Life

Jesus in Jeans

How do you imagine Jesus?  When I was younger I actually thought he was Robert Powell (for those of you not old enough to know, which among my friends is alarmingly high!) he was the actor who played Jesus in the film Jesus of Nazareth.  This was my only reference for Him which lined up well with what I had been taught from being brought up in the catholic faith.  It all seemed to fit so well, the long wavy hair, piercing blue eyes, kindness in his face and the long white robe (the all important long white robe).

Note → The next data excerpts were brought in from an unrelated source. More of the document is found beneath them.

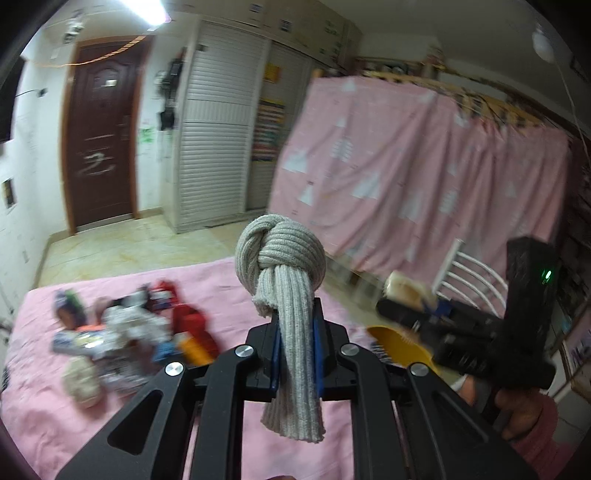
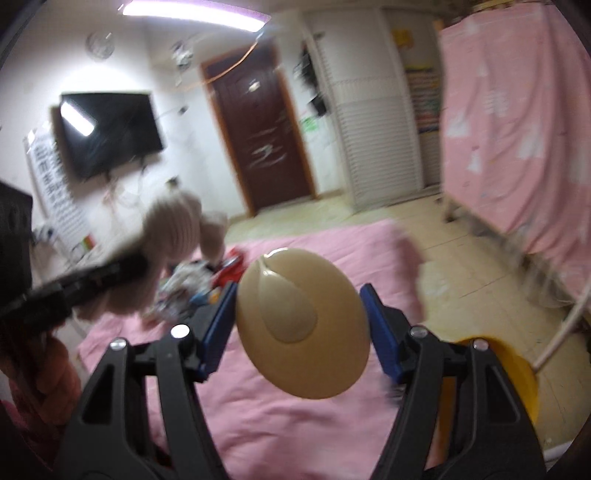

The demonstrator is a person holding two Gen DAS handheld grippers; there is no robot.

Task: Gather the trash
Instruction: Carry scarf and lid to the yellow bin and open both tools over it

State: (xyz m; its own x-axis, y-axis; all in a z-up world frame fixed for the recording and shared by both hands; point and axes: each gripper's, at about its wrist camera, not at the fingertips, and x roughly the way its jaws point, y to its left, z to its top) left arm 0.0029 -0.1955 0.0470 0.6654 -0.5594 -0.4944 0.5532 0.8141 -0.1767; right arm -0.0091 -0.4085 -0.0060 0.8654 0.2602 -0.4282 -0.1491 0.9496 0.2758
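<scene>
Pink-sheeted bed [image 1: 229,280]: trash pile [image 1: 122,332] at left of frame. Left claw [image 1: 297,354] clamped on knotted grey sock [image 1: 284,266]; right claw [image 2: 301,317] grips beige disc [image 2: 303,325]. Yellow bin [image 2: 513,373] lower right; release squarely over it.

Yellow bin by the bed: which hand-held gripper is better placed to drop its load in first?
Probably the right hand-held gripper: the yellow bin sits just beside it, and it holds the tan disc. The left, clamping the knotted sock, is farther off.

A ceiling strip light [image 2: 195,13] glares overhead; both fisheye views bend at dark edges and smear with motion blur.
</scene>
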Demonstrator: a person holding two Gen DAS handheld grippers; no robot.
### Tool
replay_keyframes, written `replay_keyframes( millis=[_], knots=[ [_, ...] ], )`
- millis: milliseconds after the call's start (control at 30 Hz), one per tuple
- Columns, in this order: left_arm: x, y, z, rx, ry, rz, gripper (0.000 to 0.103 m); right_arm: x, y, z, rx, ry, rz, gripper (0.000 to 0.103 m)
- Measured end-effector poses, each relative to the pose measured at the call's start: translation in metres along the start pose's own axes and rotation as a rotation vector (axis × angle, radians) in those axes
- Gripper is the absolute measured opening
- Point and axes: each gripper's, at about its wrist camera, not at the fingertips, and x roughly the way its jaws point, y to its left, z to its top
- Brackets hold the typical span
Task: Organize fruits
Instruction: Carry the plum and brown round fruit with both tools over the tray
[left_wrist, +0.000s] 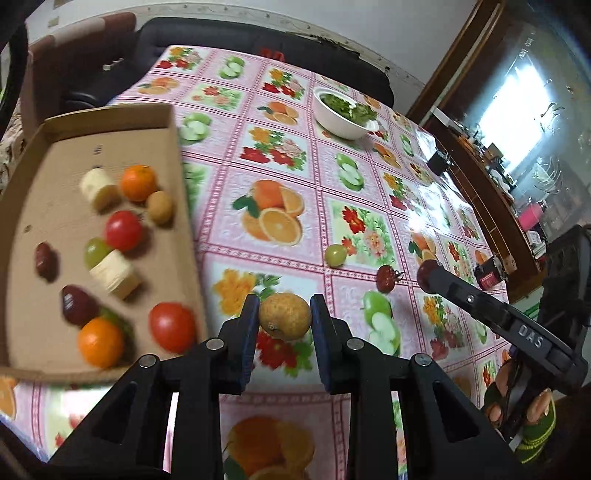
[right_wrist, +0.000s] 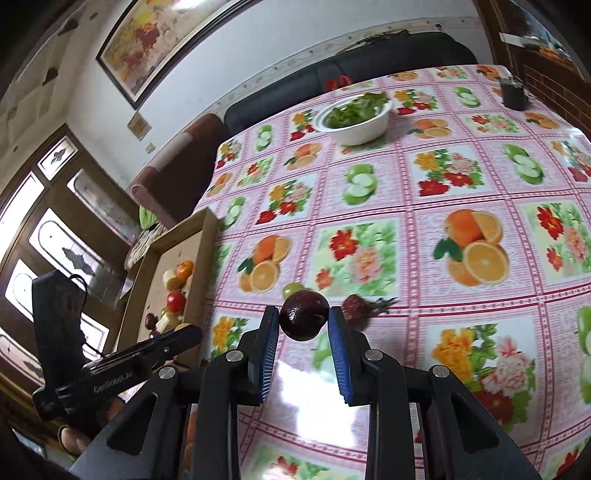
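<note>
Left tongs (left_wrist: 283, 314) pinch tan fruit (left_wrist: 284, 315); right tongs (right_wrist: 303, 320) clamp dark plum (right_wrist: 304, 319).

- A table (right_wrist: 424, 206) under a glossy pink checked oilcloth printed with oranges, green apples and flowers.
- A dark upholstered sofa (right_wrist: 369, 62) along its far edge, against a white wall (right_wrist: 229, 62).
- A large framed painting (right_wrist: 159, 40) in yellow and red tones on that wall.
- Dark wooden doors with frosted glass panes (right_wrist: 55, 236), daylight coming through.
- A dark wooden glass-fronted cabinet (left_wrist: 517, 122), brightly reflecting.
</note>
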Motion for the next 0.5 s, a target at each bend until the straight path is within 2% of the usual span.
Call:
replay_keyframes(
  millis=[100, 233, 500],
  knots=[
    [-0.011, 0.006, -0.006, 0.002, -0.024, 0.046, 0.025, 0.005, 0.01, -0.003, -0.017, 0.014, 0.006, 0.028],
    [-0.023, 0.02, -0.011, -0.021, -0.037, 0.065, 0.025, 0.011, 0.023, -0.006, -0.042, 0.028, 0.02, 0.028],
    [-0.05, 0.046, -0.014, -0.06, -0.11, 0.206, 0.025, 0.025, 0.055, -0.01, -0.098, 0.056, 0.054, 0.028]
  ],
)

Is that what Jesus looked like when He walked the earth?  Maybe, maybe not, I don’t know but it doesn’t really matter to me.  The way I see Jesus when I think about Him, talk to Him or talk about Him is completely different now to what I thought back then.  He is so relevant to us in the here and now and is with us in everything we face.

My Jesus, the one I have come to know and love for myself, is my best friend, my brother, the love of my life.  I can laugh with Him, cry with Him, question Him, tell Him what I think knowing there is nothing I can do to stop Him loving me.  He thinks I rock, He is my rock, I make Him laugh, I make Him cry, everything I do is an adventure with Him, I am free to be, no expectations, no limits.

When I am spending time with Him I see us walking along a beautiful white sandy beach with sand dunes, the sun shining on us, the sound of the waves on the shore and the wind blowing in our hair.  He is wearing His jeans and a shirt, nothing on His feet, His dark but shorter hair being tousled as we walk along hand in hand.  It’s my favourite place to be and the peace I know as we spend that time together is beyond description.  There is no striving, no trying to impress or say the right thing.  He knows me, He created me, I am at peace with Him and I am at peace with myself.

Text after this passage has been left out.